■ Instructions to follow ■
Type out the whole listing again exactly, pictures omitted.
*** Data below Section Begins ***
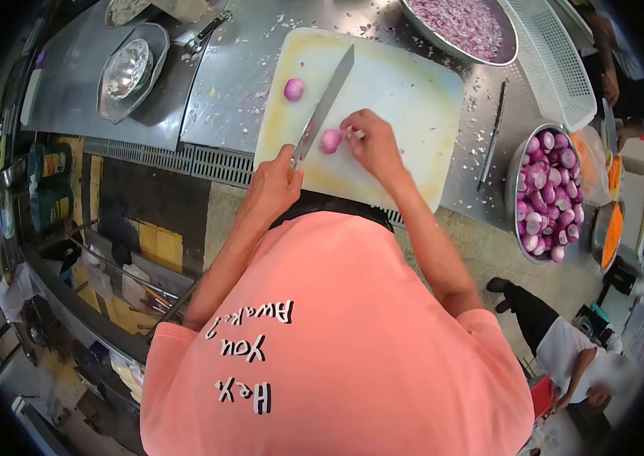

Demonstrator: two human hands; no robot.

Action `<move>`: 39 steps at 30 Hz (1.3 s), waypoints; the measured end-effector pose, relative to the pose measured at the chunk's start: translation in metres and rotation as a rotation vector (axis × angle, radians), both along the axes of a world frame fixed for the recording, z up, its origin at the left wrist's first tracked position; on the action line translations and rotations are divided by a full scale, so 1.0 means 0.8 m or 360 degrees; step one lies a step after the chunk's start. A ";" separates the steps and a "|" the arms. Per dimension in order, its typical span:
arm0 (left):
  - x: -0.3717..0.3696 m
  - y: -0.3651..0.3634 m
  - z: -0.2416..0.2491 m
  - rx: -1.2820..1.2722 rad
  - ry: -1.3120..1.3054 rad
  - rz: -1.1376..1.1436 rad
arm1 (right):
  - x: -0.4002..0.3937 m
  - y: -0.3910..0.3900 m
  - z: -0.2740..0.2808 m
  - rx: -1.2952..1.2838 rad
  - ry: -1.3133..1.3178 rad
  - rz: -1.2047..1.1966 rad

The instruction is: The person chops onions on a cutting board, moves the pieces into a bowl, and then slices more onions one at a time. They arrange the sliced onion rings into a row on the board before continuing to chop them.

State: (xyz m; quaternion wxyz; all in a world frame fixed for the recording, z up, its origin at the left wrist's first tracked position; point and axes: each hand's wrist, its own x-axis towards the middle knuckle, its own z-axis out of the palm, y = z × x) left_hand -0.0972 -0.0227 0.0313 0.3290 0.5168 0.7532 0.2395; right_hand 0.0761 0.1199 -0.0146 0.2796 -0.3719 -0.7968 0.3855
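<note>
Shallot point(329, 140), peeled, sits at centre of the white cutting board point(413, 99), upper middle of frame. Right hand point(371, 144) pins it with curled fingertips. Left hand point(276, 182) is clenched around the handle of a large knife point(326, 102); blade runs up and to the right, its edge just beside the shallot, possibly touching, contact not resolvable. Second peeled shallot point(294, 89) lies apart, further up the board left of the blade. Board rests on a steel worktop point(238, 83) littered with peel scraps. Right of frame: metal bowl of peeled shallots point(546, 194). Top edge: bowl of chopped shallot point(462, 26), white plastic basket point(554, 61) beside it. Small knife point(491, 137) lies between board and bowl.
</note>
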 end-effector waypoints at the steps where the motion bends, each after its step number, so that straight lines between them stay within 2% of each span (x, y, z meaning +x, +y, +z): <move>1: 0.000 0.002 -0.002 0.0046 0.0068 -0.0036 | -0.005 -0.009 0.000 -0.0008 0.0003 0.0006; 7: 0.010 0.033 0.014 0.0085 0.0085 -0.0093 | -0.017 -0.028 0.000 0.0301 -0.0107 0.0070; 13: 0.021 0.021 0.040 -0.0012 0.0039 -0.0086 | -0.019 -0.033 -0.005 0.0297 -0.0050 0.0032; 17: 0.031 0.054 -0.005 0.0106 0.0126 -0.0086 | -0.014 -0.034 -0.009 0.0248 0.0004 0.0039; 19: 0.028 0.067 0.016 0.0066 0.0046 -0.0108 | -0.012 -0.034 -0.012 0.0269 0.0045 0.0036; 20: 0.029 0.061 0.038 -0.0108 0.0056 -0.0089 | -0.012 -0.034 -0.013 0.0266 0.0045 0.0031; 22: 0.036 0.042 0.045 -0.0112 0.0099 -0.0085 | -0.013 -0.036 -0.018 0.0256 0.0147 0.0002; 24: 0.039 0.040 0.029 -0.0118 0.0134 -0.0071 | -0.011 -0.036 -0.019 0.0224 0.0159 0.0011; 26: 0.041 0.052 -0.006 0.0146 0.0174 -0.0131 | -0.009 -0.037 -0.018 0.0197 0.0165 0.0037; 27: 0.041 0.053 0.004 0.0141 0.0172 -0.0131 | -0.010 -0.038 -0.017 0.0207 0.0181 0.0012; 29: 0.037 0.058 0.034 -0.0115 0.0168 -0.0164 | -0.008 -0.039 -0.018 0.0221 0.0199 -0.0012; 32: 0.042 0.032 0.041 -0.0064 0.0107 -0.0110 | -0.009 -0.040 -0.023 0.0180 0.0230 -0.0048; 35: 0.046 0.047 -0.003 0.0145 0.0154 -0.0167 | -0.007 -0.040 -0.027 0.0201 0.0309 0.0008; 39: 0.044 0.050 0.039 -0.0108 0.0155 -0.0165 | -0.005 -0.040 -0.026 0.0225 0.0311 -0.0026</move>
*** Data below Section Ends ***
■ Exercise result ■
Demonstrator: two human hands; no robot.

Action `<move>`: 39 steps at 30 Hz (1.3 s), waypoints; the measured end-effector pose, relative to the pose measured at the chunk's start: translation in metres and rotation as a rotation vector (axis × angle, radians), both along the axes of a world frame fixed for the recording, z up, its origin at the left wrist's first tracked position; on the action line translations and rotations are divided by a full scale, so 1.0 means 0.8 m or 360 degrees; step one lies a step after the chunk's start. A ";" separates the steps and a "|" the arms. Per dimension in order, its typical span:
arm0 (left):
  - x: -0.3717..0.3696 m
  - y: -0.3651..0.3634 m
  - z: -0.2416..0.2491 m
  - rx: -1.2820..1.2722 rad
  - ry: -1.3120..1.3054 rad
  - rz: -1.1376..1.1436 rad
arm1 (right):
  - x: -0.4002..0.3937 m
  - y: -0.3910..0.3900 m
  - z: -0.2740..0.2808 m
  - rx: -1.2952..1.2838 rad
  - ry: -1.3133..1.3178 rad
  - rz: -1.2047..1.1966 rad

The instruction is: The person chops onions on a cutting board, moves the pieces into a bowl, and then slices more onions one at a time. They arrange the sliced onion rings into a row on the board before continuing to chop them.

State: (xyz m; quaternion wxyz; all in a world frame fixed for the recording, z up, its origin at the left wrist's first tracked position; point and axes: each hand's wrist, its own x-axis towards the middle knuckle, its own z-axis out of the palm, y = z × x) left_hand -0.0972 -0.0227 0.0313 0.3290 0.5168 0.7532 0.2395; right_hand 0.0761 0.1199 -0.0146 0.2796 -0.3719 -0.7968 0.3855
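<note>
Shallot point(329, 140), peeled, sits at centre of the white cutting board point(413, 99), upper middle of frame. Right hand point(371, 144) pins it with curled fingertips. Left hand point(276, 182) is clenched around the handle of a large knife point(326, 102); blade runs up and to the right, its edge just beside the shallot, possibly touching, contact not resolvable. Second peeled shallot point(294, 89) lies apart, further up the board left of the blade. Board rests on a steel worktop point(238, 83) littered with peel scraps. Right of frame: metal bowl of peeled shallots point(546, 194). Top edge: bowl of chopped shallot point(462, 26), white plastic basket point(554, 61) beside it. Small knife point(491, 137) lies between board and bowl.
</note>
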 end-effector waypoints at the steps where the motion bends, each after its step number, so that straight lines between them stay within 2% of each span (x, y, z meaning +x, +y, +z): <move>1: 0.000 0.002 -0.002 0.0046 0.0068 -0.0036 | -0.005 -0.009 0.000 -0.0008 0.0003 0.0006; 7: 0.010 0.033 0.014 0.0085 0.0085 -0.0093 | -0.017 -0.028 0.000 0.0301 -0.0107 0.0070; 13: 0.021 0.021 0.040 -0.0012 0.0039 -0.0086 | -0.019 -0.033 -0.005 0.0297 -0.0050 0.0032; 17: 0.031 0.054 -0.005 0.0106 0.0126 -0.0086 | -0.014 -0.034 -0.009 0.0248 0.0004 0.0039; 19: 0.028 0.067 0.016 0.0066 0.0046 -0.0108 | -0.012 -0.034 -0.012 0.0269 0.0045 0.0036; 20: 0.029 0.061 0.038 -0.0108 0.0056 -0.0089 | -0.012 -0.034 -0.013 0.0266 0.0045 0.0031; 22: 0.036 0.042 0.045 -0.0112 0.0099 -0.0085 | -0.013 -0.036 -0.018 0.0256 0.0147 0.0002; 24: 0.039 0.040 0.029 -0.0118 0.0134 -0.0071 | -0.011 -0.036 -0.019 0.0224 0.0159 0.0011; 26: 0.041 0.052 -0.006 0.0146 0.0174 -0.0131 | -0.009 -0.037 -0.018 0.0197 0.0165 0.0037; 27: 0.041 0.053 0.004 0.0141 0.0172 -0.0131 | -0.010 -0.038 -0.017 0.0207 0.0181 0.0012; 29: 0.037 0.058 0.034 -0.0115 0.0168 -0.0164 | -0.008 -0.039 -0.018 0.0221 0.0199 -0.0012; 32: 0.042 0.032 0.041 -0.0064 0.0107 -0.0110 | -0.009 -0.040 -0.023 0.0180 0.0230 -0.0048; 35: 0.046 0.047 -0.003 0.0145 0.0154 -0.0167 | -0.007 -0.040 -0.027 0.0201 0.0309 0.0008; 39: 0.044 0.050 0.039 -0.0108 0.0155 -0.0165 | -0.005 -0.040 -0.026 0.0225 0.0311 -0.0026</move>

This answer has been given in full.